Moving the Utah State Prison has been studied for more than 10 years. In 2005, Gov. Jon Huntsman said that, while the prison should be moved, at the time it wasn’t possible to entirely fund the move with proceeds from the sale of the current prison site. Since then, the economy has improved dramatically, additional studies have shown that a new correctional facility in a different location is needed, and recent criminal justice reforms have been passed that can only be fully implemented with a new facility.
Convinced that moving the prison will provide the greatest value and opportunity to Utah’s taxpayers and citizens, the state Legislature and Gov. Herbert approved a resolution in the 2014 General Session to build a new state correctional facility in a new location in proximity to the Wasatch Front. Here are three of the main reasons the decision was made:
- A new correctional facility may cost $550 million or more, but it will help the state realize cost savings over time with a new, efficient, state-of-the-art complex.
- Doing nothing means it will still cost the state an estimated $239 million in repairs and upgrades over the next 20 years just to keep the Utah State Prison operating at its current capacity.
- A new correctional facility allows the state to more fully implement significant criminal justice reforms, recently passed by the Legislature, which are designed to help slow the growth in the number of offenders being incarcerated and reduce recidivism, both of which will help limit the number of new prison beds we’ll need in the future.

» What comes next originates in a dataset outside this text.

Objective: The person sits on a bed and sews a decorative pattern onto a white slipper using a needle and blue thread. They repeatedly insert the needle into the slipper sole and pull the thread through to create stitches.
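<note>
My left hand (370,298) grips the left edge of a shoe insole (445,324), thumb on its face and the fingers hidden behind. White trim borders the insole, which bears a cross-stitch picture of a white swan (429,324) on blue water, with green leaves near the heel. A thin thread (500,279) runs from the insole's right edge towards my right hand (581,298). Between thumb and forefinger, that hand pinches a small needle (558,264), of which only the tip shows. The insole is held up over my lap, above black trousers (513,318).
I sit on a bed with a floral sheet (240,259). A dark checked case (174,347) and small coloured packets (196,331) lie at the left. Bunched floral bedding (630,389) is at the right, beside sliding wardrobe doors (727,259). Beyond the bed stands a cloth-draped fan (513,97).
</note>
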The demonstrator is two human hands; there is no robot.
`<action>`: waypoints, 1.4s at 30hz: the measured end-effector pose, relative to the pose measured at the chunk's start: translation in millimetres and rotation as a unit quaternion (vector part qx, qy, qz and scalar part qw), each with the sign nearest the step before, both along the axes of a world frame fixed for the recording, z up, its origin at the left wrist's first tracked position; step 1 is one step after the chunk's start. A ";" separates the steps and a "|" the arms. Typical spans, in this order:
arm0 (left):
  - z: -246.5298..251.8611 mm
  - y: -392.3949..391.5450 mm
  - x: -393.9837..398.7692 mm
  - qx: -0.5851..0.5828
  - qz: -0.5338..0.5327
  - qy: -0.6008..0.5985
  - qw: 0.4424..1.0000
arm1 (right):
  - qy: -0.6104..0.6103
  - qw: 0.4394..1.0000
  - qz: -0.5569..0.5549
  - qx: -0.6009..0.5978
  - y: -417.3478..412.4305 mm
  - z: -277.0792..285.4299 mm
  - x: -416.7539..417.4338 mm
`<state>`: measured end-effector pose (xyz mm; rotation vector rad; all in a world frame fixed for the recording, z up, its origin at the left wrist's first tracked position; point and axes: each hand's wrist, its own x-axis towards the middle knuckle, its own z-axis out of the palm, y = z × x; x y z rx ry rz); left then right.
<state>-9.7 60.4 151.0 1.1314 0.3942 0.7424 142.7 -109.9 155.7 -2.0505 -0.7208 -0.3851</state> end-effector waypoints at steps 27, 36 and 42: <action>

- Modern prison design can save money and lead to better outcomes for offenders by making better use of our corrections staff. For example, state-of-the-art surveillance technologies will eliminate the need for staffing six watchtowers and we’ll be able to redeploy corrections officers from remote observation points at the end of the long rows of cells we now have to providing more-effective direct supervision.

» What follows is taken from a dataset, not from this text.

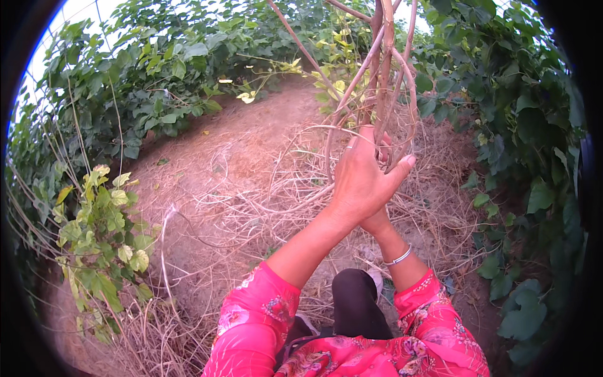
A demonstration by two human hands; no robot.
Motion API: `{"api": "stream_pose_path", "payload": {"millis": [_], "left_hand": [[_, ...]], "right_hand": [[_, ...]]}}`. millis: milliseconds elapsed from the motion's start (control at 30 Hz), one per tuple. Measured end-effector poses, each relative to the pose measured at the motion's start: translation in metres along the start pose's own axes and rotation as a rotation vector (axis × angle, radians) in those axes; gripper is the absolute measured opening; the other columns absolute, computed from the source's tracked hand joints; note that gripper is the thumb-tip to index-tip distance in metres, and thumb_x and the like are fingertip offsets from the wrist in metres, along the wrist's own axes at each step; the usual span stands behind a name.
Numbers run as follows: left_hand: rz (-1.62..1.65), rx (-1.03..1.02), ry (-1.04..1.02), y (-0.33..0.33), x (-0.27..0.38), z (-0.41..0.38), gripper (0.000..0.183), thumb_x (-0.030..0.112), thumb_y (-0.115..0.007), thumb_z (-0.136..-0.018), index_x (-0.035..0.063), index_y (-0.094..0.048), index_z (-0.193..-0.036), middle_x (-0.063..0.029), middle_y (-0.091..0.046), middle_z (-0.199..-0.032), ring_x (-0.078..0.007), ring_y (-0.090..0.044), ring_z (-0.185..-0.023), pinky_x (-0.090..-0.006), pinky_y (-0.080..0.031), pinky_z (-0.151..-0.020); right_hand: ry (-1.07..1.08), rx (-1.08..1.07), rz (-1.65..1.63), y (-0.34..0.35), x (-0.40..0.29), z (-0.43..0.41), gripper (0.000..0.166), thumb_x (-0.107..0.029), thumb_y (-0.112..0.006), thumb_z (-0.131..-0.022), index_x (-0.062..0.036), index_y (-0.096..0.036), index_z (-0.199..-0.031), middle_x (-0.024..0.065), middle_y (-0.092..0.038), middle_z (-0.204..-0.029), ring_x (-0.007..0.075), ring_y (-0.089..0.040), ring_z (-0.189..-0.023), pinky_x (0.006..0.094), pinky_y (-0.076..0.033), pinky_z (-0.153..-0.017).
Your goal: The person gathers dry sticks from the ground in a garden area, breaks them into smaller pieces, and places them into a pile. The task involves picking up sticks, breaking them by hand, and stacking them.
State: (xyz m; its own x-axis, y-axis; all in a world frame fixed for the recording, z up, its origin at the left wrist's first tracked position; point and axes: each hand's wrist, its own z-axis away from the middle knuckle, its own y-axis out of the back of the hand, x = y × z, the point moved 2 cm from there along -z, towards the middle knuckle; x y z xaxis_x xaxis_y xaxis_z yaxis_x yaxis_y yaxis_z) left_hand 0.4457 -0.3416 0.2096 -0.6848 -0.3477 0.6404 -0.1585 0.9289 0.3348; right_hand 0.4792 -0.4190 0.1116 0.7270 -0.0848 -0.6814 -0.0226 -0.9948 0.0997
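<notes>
My left hand [360, 176] is at the lower part of a bundle of woody vine stems [384, 70], its back towards me and a ring on one finger. Its fingers curl at the stems, while the thumb points out to the right. Behind it, my right hand [375, 220] is mostly hidden; only the part near the wrist shows clearly, with a silver bangle [399, 255] on the forearm. Thin bent stems [413, 101] loop around the bundle and beside both hands. Which hand the fingertips behind the stems belong to is unclear.
Dry stalks [292, 188] litter the bare soil [254, 118] around the bundle. Dense leafy vines [527, 118] rise on the right, and more foliage [155, 70] grows at the back left. A yellowing leafy plant [103, 240] stands left. My dark-trousered knee [358, 297] is below my hands.
</notes>
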Motion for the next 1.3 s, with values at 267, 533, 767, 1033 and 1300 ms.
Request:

- Everyone realizes that the Utah State Prison is simply in the wrong location; it would never be located there today. Booming commercial and residential development is closing in all sides, making the property very valuable.
- Redeveloping the site will provide the state (and local governments) needed tax revenue that can offset the costs of prison relocation and criminal justice reform.

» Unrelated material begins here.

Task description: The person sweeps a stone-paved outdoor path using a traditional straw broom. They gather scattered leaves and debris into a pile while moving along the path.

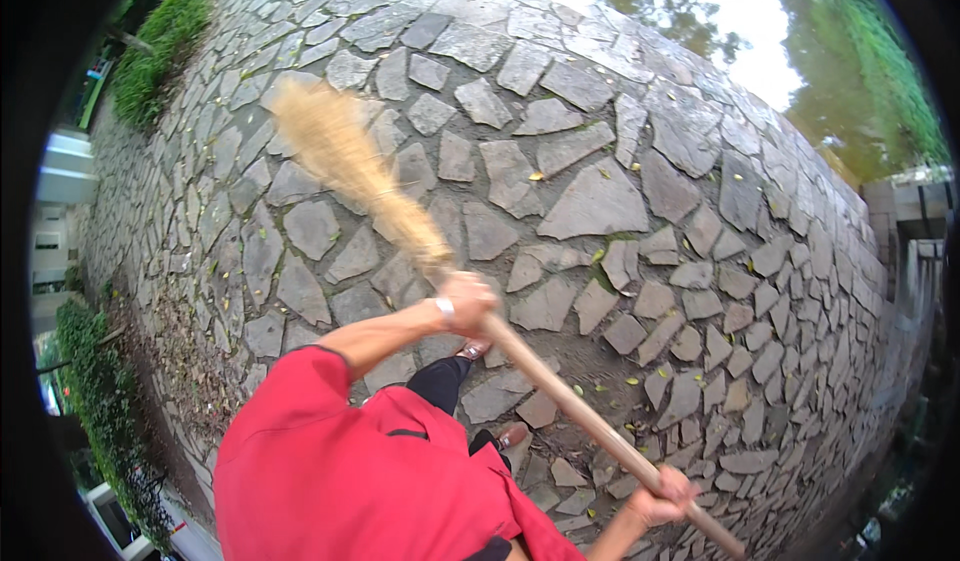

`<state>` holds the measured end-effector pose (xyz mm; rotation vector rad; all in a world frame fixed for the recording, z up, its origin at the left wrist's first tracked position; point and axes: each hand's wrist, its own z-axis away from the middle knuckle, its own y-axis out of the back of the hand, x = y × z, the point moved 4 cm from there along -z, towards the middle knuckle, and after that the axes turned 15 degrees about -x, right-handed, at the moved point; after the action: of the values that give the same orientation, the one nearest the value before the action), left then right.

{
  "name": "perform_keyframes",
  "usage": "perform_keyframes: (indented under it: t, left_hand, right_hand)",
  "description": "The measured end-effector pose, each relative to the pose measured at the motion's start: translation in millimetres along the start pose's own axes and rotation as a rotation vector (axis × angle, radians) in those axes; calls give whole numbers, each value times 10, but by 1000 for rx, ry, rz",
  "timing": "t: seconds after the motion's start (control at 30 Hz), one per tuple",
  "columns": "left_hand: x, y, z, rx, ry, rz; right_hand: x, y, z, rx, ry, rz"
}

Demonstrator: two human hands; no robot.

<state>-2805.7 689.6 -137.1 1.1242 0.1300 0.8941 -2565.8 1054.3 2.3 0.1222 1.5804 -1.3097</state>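
A long-handled straw broom (577, 403) lies diagonally across the view, its pale bristle head at the upper left, blurred. My left hand (466, 304), with a white band at the wrist, is closed round the wooden handle just below the bristles. Farther down, near the handle's lower right end, my right hand (663, 496) grips the same handle. Beneath the broom spreads irregular stone paving (596, 199) with small yellow and green leaves scattered over it. Whether the bristles touch the stones I cannot tell.
Water (675, 6) with reflections borders the paving at the upper right. Green shrubs (161, 51) stand at the upper left, and an ivy-like hedge (97, 403) at the lower left. Brown shoes (512, 435) stand below me. Leaf litter (199, 381) lies left of me.
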Motion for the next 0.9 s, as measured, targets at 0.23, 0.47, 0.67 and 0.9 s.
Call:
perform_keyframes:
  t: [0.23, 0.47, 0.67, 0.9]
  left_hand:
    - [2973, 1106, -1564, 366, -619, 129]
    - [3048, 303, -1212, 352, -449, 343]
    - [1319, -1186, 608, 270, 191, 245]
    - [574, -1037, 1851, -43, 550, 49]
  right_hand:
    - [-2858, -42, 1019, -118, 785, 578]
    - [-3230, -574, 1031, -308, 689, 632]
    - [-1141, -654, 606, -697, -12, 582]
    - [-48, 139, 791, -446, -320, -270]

- 67 percent of all prison admissions are parole and probation violators. Better preparing offenders for release will help reduce this number.
- We need to provide more, better-designed space for substance abuse treatment, mental health counseling, sex offender treatment, and training and education so that offenders can become productive, tax-paying citizens when they leave prison. The bottom line is that a new correctional facility will benefit society with safer communities; a more-fair criminal justice system; productive, tax-paying citizens; and sustainable costs.